No pictures, nothing altered: return the data below.

MATERIAL PROVIDED.
^^^^

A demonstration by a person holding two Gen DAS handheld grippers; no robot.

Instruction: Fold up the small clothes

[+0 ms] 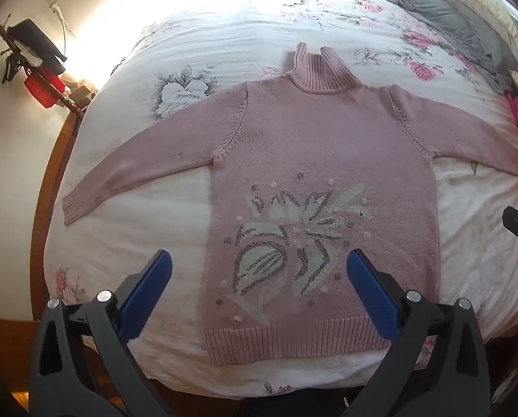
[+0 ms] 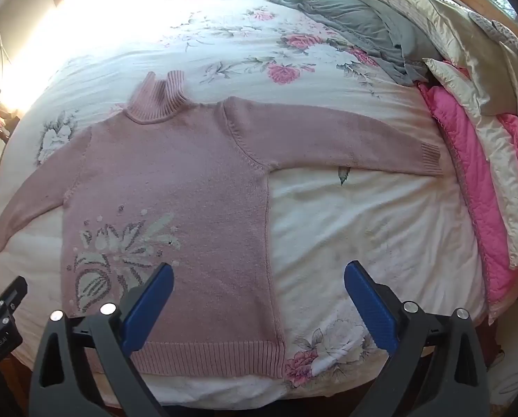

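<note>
Flat on the bed [image 1: 126, 229] in front of me lies a pink sweater [image 1: 321, 160], front side up, both sleeves spread out to the sides and its ribbed collar pointing away from me. A white and grey knitted flower pattern covers the lower front, and the ribbed hem sits nearest to me at the bed's edge. My left tool [image 1: 259, 271] hovers above the hem with its blue fingers wide apart, gripping nothing. My right tool [image 2: 259, 285] hangs over the sweater's right edge, just as wide and empty. Grey and pink bedding [image 2: 467, 160] is piled at the right.
</note>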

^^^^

ANSWER TO THIS EXERCISE.
A demonstration by a person holding two Gen DAS handheld grippers; no robot.

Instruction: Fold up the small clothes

[+0 ms] 
[+0 ms] 

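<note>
Flat on the bed [image 1: 126, 229] in front of me lies a pink sweater [image 1: 321, 160], front side up, both sleeves spread out to the sides and its ribbed collar pointing away from me. A white and grey knitted flower pattern covers the lower front, and the ribbed hem sits nearest to me at the bed's edge. My left tool [image 1: 259, 271] hovers above the hem with its blue fingers wide apart, gripping nothing. My right tool [image 2: 259, 285] hangs over the sweater's right edge, just as wide and empty. Grey and pink bedding [image 2: 467, 160] is piled at the right.
</note>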

What was asked for in the exercise is now done.